• Work instructions
Below is some data. Retype exactly the lines starting at the one with "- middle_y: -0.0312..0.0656" and ending at the one with "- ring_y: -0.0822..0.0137".

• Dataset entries

= = = = =

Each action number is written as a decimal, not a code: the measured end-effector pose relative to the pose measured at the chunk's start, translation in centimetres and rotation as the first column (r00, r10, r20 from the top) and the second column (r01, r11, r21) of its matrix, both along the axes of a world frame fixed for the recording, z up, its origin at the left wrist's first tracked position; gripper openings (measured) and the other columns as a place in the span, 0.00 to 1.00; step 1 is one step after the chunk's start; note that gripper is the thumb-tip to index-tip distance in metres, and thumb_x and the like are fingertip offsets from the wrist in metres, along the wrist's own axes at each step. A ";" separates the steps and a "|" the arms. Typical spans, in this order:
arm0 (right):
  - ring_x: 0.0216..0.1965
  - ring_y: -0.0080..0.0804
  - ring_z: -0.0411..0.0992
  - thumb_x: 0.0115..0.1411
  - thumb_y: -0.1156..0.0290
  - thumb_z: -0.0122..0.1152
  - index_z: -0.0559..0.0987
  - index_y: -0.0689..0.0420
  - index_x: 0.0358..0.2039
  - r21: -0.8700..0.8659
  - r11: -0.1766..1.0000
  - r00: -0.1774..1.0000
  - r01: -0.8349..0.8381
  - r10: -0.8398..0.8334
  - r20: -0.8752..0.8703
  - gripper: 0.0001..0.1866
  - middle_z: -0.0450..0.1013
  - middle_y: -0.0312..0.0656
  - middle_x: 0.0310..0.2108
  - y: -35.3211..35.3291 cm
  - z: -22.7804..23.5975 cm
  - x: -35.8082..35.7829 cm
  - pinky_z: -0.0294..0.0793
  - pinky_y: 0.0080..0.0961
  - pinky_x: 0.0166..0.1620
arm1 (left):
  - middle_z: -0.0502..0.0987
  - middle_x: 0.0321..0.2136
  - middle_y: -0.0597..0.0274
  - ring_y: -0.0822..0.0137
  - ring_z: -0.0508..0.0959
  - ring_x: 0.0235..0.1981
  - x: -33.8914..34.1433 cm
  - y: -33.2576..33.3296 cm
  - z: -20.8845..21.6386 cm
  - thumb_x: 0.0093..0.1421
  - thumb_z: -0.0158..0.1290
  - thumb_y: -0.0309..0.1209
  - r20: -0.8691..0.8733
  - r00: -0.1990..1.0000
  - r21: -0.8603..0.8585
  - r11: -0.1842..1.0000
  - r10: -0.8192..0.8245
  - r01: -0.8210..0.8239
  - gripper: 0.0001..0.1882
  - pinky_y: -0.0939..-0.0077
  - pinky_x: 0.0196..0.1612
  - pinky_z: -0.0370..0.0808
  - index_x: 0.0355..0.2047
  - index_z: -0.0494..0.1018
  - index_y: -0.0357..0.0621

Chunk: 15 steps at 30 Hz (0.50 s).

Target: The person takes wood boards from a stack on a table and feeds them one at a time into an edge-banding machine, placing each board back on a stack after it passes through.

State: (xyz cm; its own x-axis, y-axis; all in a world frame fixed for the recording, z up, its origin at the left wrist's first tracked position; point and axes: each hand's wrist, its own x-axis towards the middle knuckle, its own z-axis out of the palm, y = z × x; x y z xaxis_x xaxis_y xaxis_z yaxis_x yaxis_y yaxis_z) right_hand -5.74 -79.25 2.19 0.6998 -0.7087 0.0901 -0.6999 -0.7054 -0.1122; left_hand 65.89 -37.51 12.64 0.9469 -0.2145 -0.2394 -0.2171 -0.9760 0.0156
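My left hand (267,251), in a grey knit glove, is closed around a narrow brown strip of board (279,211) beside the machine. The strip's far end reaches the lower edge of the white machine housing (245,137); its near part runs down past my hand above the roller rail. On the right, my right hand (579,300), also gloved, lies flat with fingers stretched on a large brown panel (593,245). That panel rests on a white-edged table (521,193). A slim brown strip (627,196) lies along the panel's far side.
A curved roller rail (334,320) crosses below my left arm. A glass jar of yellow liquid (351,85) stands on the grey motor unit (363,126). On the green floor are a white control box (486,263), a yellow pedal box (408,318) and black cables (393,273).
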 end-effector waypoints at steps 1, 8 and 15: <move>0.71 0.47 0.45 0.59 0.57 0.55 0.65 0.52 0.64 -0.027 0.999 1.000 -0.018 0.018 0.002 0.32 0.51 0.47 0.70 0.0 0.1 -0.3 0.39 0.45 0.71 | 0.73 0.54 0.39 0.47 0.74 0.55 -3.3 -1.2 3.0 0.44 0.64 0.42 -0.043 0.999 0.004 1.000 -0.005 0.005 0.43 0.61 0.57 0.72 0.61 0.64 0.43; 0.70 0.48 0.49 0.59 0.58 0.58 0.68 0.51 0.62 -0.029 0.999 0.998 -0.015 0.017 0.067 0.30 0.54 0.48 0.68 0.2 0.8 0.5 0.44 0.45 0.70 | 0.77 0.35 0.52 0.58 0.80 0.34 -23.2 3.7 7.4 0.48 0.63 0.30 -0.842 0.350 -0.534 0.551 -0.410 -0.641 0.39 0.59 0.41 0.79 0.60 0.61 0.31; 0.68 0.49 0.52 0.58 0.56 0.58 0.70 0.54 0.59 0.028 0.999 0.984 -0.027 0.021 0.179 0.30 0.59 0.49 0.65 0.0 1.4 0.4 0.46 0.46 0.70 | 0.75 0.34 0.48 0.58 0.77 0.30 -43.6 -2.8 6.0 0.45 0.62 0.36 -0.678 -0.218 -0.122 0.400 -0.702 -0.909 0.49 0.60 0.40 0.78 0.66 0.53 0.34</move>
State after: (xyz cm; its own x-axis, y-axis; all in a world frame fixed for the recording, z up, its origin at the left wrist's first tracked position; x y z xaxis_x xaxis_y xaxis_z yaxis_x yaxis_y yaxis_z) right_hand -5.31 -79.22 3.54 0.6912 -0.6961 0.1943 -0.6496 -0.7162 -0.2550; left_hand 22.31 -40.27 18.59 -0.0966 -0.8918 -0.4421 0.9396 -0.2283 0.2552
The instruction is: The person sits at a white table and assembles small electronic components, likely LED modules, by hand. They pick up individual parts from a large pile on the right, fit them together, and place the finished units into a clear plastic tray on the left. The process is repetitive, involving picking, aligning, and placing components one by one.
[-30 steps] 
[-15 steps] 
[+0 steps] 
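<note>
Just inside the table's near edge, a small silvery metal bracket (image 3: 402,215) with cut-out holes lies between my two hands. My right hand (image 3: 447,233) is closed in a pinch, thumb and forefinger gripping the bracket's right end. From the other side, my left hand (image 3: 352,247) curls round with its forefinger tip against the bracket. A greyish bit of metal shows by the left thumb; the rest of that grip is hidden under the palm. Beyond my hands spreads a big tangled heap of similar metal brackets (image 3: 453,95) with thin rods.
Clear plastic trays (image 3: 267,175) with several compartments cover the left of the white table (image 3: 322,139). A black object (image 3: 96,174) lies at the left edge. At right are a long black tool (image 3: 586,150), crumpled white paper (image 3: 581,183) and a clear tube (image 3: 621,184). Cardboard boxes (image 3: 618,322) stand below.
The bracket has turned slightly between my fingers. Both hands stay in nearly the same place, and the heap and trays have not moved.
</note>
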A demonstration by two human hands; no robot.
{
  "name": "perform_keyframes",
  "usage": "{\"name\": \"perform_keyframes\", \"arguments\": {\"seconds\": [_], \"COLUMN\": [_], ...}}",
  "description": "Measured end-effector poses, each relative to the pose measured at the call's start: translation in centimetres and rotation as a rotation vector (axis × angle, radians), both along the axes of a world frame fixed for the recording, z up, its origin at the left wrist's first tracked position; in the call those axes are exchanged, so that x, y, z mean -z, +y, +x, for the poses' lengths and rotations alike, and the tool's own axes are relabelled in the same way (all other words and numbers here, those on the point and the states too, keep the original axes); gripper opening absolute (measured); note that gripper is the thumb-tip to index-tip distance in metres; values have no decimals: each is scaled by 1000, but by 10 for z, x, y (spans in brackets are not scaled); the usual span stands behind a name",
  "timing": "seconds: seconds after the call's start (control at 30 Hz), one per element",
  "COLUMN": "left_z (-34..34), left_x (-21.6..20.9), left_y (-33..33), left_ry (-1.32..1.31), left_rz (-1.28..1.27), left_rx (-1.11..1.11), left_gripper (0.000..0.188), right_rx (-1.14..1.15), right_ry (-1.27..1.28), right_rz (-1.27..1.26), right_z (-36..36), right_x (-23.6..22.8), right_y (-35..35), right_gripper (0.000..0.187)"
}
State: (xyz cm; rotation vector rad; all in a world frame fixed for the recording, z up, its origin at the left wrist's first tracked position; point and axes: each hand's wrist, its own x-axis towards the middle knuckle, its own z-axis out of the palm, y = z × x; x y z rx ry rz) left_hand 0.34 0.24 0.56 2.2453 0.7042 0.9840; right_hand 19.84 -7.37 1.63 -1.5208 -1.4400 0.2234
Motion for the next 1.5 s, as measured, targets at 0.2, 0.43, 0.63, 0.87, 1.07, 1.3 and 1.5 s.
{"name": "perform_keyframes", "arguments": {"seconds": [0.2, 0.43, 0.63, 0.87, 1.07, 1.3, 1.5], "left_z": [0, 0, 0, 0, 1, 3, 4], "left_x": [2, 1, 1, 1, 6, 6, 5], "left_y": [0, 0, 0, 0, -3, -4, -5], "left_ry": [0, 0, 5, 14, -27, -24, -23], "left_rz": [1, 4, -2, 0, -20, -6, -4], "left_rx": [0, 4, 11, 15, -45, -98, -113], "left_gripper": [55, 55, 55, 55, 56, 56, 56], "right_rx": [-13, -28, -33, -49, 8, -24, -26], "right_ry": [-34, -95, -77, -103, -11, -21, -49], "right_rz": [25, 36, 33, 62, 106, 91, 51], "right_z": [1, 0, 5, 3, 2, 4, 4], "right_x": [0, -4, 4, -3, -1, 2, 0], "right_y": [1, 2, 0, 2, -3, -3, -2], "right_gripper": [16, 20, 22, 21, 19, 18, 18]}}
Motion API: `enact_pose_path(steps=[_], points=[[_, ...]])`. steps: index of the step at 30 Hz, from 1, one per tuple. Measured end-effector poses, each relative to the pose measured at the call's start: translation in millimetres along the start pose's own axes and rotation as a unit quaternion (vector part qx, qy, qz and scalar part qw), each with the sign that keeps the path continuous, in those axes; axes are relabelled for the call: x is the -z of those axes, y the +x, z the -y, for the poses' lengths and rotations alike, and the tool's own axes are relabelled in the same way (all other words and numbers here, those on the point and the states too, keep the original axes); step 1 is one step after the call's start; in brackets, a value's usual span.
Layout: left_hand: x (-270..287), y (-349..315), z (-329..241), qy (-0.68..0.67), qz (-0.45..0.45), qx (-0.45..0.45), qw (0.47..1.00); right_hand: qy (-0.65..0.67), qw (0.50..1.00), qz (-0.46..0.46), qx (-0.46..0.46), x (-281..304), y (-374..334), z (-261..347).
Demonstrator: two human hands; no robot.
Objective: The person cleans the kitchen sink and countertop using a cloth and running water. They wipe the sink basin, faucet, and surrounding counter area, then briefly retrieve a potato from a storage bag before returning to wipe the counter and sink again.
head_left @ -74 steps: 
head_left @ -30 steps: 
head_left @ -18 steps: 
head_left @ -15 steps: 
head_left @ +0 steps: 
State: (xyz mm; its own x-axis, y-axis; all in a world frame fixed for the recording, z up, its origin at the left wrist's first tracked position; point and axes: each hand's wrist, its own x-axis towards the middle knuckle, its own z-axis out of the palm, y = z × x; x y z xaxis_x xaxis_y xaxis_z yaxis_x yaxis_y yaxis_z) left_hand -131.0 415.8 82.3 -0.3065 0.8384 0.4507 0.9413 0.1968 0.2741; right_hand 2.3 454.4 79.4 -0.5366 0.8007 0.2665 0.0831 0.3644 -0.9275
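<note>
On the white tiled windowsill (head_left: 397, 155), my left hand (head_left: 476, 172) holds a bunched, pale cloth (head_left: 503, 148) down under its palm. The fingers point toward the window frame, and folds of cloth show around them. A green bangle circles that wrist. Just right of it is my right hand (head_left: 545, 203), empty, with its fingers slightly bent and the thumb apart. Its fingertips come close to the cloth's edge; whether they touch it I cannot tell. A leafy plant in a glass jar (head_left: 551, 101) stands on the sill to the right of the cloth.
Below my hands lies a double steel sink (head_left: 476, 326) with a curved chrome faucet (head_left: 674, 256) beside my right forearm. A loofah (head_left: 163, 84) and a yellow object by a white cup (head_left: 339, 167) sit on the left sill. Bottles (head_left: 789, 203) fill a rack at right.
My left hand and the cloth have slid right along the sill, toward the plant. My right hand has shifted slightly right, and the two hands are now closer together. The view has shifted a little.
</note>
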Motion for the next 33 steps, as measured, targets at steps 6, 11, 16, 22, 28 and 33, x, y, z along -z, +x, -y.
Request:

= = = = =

• Result for this exercise
  - middle_y: -0.0312..0.0656
  - middle_x: 0.0310..0.2108
  - y: -35.3211..35.3291 cm
  - z: -22.7804..23.5975 cm
  - x: -35.8082..35.7829 cm
  - pinky_z: -0.0294..0.0793
  - pinky_y: 0.0080..0.0961
  - pinky_x: 0.0166..0.1620
arm1 (left):
  - middle_z: -0.0502..0.0987
  - middle_x: 0.0321..0.2136
  - middle_y: -0.0597..0.0274
  - ring_y: -0.0822..0.0137

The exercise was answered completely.